§ **PROBLEM**: Consider the listing below. Extract exactly the lines from the line containing "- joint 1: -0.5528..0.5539" to the line containing "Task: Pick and", both included.

§ **DATA PROVIDED**:
BEGIN

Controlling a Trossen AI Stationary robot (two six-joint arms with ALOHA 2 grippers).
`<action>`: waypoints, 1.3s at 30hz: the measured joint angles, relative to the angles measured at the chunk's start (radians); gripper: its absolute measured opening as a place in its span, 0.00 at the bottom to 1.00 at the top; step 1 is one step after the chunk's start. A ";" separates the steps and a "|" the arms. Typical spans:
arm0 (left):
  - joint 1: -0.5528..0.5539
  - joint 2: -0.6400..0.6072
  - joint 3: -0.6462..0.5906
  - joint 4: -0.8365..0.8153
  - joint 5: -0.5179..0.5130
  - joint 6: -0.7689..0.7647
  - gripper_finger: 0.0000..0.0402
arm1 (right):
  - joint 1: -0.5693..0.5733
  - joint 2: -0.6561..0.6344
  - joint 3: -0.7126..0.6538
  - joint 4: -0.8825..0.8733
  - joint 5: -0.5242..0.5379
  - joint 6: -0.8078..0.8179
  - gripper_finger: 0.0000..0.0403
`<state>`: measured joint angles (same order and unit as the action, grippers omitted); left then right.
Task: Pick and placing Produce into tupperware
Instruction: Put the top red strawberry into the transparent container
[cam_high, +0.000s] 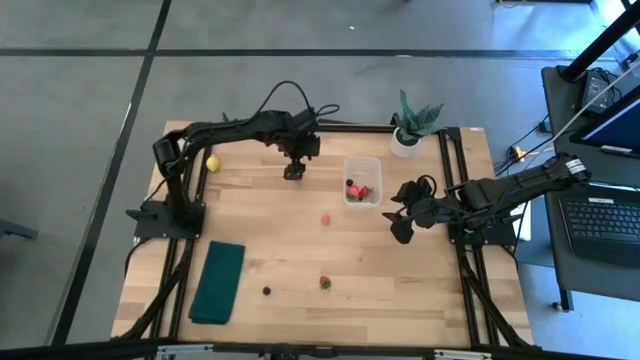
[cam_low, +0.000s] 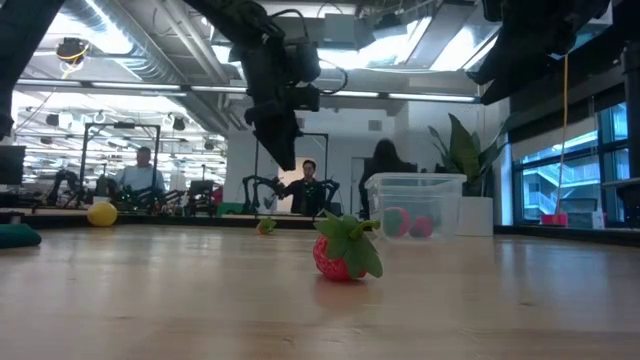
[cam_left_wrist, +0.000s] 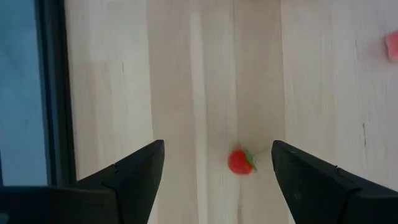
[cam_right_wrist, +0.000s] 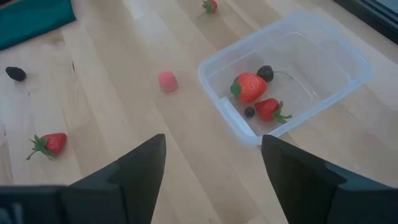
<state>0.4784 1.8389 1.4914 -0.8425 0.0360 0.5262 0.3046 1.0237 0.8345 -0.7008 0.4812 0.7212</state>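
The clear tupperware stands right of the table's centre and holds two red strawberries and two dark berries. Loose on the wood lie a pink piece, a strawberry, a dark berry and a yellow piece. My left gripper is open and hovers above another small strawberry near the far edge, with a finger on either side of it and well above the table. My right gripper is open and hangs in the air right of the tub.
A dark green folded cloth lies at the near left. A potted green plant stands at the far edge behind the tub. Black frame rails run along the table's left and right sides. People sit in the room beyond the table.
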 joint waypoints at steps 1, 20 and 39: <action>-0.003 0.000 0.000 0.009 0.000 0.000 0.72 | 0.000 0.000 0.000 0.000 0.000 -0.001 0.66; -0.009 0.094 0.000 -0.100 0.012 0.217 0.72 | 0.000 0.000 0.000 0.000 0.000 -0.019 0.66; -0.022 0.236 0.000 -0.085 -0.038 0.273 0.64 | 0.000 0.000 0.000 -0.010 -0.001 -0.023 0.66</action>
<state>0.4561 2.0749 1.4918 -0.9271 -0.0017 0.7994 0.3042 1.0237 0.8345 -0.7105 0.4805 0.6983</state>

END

§ **OUTPUT BELOW**:
  - joint 1: -0.5528..0.5539
  - joint 2: -0.6400..0.6072
  - joint 3: -0.6462..0.5906
  - joint 4: -0.8365..0.8153
  - joint 5: -0.5179..0.5130
  - joint 6: -0.7689..0.7647
  - gripper_finger: 0.0000..0.0402
arm1 (right):
  - joint 1: -0.5693..0.5733
  - joint 2: -0.6561..0.6344
  - joint 3: -0.7126..0.6538
  - joint 4: -0.8825..0.8733
  - joint 5: -0.5242..0.5379
  - joint 6: -0.8078..0.8179
  - gripper_finger: 0.0000..0.0403
`<state>`: measured joint angles (same order and unit as the action, grippers omitted); left then right.
Task: Pick and placing Produce into tupperware

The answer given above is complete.